When completing file names, case differences are ignored if the
variable read-file-name-completion-ignore-case is
non-nil. The default value is nil on systems that have
case-sensitive file-names, such as GNU/Linux; it is non-nil on
systems that have case-insensitive file-names, such as Microsoft
Windows. When completing buffer names, case differences are ignored
if the variable read-buffer-completion-ignore-case is
non-nil; the default is nil.
When completing file names, Emacs usually omits certain alternatives
that are considered unlikely to be chosen, as determined by the list
variable completion-ignored-extensions. Each element in the
list should be a string; any file name ending in such a string is
ignored as a completion alternative. Any element ending in a slash
(/) represents a subdirectory name. The standard value of
completion-ignored-extensions has several elements including
".o", ".elc", and "~". For example, if a
directory contains ‘foo.c’ and ‘foo.elc’, ‘foo’
completes to ‘foo.c’. However, if all possible
completions end in otherwise-ignored strings, they are not ignored: in the
previous example, ‘foo.e’ completes to ‘foo.elc’. Emacs
disregards completion-ignored-extensions when showing
completion alternatives in the completion list.

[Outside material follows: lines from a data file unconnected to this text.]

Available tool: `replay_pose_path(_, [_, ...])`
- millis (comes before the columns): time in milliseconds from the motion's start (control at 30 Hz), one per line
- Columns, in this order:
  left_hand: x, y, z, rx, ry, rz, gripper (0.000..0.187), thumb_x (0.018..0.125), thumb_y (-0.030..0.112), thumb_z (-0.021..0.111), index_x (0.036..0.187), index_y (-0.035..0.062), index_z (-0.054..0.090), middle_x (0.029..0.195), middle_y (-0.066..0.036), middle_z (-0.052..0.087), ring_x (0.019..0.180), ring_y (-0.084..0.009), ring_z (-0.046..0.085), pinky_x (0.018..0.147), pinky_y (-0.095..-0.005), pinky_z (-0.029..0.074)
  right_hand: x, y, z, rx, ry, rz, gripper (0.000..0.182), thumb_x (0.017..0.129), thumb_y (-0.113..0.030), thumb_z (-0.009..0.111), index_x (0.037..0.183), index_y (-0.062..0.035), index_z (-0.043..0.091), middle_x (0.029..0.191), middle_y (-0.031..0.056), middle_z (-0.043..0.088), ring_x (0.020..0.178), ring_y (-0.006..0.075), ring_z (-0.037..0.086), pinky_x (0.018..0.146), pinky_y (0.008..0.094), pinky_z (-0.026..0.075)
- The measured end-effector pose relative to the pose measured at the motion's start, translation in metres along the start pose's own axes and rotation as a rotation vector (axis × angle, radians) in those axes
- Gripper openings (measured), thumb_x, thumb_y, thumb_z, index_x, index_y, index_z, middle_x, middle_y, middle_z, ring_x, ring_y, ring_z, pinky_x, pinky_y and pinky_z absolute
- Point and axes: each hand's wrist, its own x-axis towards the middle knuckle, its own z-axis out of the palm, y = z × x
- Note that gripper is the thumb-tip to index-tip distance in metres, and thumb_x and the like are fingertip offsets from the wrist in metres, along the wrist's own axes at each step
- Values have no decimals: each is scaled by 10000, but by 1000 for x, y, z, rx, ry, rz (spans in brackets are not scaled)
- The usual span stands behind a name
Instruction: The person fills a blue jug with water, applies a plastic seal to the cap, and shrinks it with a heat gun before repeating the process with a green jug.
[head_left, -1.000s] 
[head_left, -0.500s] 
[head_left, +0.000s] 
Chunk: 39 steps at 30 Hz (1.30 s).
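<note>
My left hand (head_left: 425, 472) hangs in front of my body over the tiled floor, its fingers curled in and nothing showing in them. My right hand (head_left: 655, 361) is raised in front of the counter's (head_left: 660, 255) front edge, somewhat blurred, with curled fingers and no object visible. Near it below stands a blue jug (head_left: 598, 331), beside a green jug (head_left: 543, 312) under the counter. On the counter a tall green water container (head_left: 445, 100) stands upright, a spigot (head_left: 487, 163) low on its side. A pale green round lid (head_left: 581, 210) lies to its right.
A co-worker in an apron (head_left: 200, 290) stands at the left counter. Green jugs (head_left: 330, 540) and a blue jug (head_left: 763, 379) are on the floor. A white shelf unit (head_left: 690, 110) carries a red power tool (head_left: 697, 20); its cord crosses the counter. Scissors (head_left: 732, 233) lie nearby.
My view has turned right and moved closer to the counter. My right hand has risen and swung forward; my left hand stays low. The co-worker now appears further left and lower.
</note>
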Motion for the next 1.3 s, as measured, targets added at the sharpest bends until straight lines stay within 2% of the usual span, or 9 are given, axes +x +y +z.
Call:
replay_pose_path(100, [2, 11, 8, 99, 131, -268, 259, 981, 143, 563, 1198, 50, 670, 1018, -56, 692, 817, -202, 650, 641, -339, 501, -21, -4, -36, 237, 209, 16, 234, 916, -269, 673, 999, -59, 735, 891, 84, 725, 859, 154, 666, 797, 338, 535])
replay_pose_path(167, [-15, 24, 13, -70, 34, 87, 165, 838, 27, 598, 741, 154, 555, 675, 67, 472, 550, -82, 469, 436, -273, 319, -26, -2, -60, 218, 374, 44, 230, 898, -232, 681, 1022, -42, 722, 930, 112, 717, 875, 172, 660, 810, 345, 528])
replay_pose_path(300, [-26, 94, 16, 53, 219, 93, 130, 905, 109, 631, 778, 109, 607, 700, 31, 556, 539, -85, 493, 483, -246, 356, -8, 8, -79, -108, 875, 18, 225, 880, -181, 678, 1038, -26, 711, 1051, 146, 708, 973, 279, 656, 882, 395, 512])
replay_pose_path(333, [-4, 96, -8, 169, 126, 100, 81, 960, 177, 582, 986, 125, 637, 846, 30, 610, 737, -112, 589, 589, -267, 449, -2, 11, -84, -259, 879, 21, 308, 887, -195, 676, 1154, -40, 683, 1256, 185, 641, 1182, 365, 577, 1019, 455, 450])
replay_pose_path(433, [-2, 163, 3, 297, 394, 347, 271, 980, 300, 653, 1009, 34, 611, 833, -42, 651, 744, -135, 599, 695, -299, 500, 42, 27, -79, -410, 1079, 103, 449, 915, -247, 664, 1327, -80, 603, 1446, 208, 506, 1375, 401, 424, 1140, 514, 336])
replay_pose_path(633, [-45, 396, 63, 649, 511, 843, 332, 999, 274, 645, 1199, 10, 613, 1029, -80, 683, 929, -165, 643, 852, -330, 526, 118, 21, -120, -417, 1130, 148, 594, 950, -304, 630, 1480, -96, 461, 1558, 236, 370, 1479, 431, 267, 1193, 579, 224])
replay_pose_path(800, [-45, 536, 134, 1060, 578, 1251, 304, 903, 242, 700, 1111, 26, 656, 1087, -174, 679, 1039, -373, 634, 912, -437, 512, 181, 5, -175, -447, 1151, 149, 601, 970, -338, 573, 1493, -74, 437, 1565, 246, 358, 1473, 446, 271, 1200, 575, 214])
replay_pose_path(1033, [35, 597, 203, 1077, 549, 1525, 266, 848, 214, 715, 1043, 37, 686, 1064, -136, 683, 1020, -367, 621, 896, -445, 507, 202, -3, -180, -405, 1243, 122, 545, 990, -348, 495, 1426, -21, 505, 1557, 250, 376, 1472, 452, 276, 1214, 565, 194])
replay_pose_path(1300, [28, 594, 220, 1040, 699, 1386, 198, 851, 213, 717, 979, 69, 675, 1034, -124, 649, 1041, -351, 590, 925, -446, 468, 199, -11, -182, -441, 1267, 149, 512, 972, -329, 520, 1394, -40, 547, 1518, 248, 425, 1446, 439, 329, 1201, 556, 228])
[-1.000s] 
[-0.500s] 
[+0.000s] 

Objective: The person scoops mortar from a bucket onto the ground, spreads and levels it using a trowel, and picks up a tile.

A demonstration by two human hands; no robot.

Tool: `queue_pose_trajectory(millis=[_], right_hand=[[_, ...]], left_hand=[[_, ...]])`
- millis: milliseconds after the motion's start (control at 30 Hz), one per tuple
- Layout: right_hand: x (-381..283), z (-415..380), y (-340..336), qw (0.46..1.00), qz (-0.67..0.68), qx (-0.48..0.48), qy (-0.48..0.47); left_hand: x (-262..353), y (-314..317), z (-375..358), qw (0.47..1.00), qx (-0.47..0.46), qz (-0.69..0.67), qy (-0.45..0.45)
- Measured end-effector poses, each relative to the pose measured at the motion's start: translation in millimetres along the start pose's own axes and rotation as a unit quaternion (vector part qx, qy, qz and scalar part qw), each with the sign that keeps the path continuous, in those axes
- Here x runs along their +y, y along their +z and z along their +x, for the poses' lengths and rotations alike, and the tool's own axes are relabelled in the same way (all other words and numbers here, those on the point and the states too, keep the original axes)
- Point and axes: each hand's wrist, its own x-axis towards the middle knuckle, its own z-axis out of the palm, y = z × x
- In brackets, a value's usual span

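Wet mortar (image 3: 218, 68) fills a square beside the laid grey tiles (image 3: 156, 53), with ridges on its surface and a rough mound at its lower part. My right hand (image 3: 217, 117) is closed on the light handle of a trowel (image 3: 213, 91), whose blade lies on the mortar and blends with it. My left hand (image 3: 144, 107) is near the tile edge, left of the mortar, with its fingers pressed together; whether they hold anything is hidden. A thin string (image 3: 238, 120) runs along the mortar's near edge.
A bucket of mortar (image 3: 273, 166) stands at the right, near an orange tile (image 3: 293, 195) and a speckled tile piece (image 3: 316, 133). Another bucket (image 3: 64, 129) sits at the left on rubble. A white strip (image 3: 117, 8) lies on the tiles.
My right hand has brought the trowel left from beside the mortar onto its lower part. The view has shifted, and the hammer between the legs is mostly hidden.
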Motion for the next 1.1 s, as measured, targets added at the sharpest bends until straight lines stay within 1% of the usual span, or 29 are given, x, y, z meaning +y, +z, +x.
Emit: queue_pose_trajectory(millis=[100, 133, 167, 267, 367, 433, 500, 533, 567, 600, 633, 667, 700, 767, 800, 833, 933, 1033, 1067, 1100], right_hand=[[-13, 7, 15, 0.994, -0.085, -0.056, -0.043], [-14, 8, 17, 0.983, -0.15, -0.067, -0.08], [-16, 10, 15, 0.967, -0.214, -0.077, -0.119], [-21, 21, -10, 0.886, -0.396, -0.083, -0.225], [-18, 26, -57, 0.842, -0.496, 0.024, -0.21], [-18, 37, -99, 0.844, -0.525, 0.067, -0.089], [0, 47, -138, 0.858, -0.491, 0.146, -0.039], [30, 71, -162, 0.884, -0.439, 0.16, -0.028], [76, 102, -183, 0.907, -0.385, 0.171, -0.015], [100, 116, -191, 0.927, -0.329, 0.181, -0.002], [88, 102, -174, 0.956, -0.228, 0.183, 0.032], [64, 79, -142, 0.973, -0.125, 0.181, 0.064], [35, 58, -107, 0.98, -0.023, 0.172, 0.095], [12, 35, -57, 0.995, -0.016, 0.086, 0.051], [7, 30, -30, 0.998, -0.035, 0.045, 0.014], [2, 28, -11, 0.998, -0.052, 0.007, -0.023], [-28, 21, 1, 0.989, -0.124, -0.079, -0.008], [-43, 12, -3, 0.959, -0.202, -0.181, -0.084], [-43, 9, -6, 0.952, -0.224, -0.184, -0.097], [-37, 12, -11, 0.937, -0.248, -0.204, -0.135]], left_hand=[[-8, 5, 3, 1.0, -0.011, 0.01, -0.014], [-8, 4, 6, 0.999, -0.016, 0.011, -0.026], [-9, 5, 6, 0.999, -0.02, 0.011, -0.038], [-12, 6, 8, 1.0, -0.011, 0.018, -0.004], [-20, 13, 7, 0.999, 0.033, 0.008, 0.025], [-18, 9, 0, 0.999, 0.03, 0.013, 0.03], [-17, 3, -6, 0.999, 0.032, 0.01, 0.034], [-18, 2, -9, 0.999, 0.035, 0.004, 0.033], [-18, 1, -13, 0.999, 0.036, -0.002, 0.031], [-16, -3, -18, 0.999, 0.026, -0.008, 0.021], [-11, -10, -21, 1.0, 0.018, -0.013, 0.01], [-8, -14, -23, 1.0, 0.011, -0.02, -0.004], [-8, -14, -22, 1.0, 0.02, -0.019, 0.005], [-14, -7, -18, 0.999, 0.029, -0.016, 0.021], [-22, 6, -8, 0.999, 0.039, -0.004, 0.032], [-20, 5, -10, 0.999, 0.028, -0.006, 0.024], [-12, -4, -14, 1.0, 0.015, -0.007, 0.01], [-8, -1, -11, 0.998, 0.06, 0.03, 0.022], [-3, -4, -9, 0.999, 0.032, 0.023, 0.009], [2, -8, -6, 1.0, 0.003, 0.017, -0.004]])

Shell completion is an extended version of filename completion, see Shell Options.
If completion-auto-help is set to nil, the completion
commands never display the completion list buffer; you must type
? to display the list. If the value is lazy, Emacs only
shows the completion list buffer on the second attempt to complete.
In other words, if there is nothing to complete, the first <TAB>
echoes ‘Next char not unique’; the second <TAB> shows the
completion list buffer.
If completion-cycle-threshold is non-nil, completion
commands can cycle through completion alternatives. Normally, if
there is more than one completion alternative for the text in the
minibuffer, a completion command completes up to the longest common
substring. If you change completion-cycle-threshold to
t, the completion command instead completes to the first of
those completion alternatives; each subsequent invocation of the
completion command replaces that with the next completion alternative,
in a cyclic manner. If you give completion-cycle-threshold a
numeric value n, completion commands switch to this cycling
behavior only when there are n or fewer alternatives.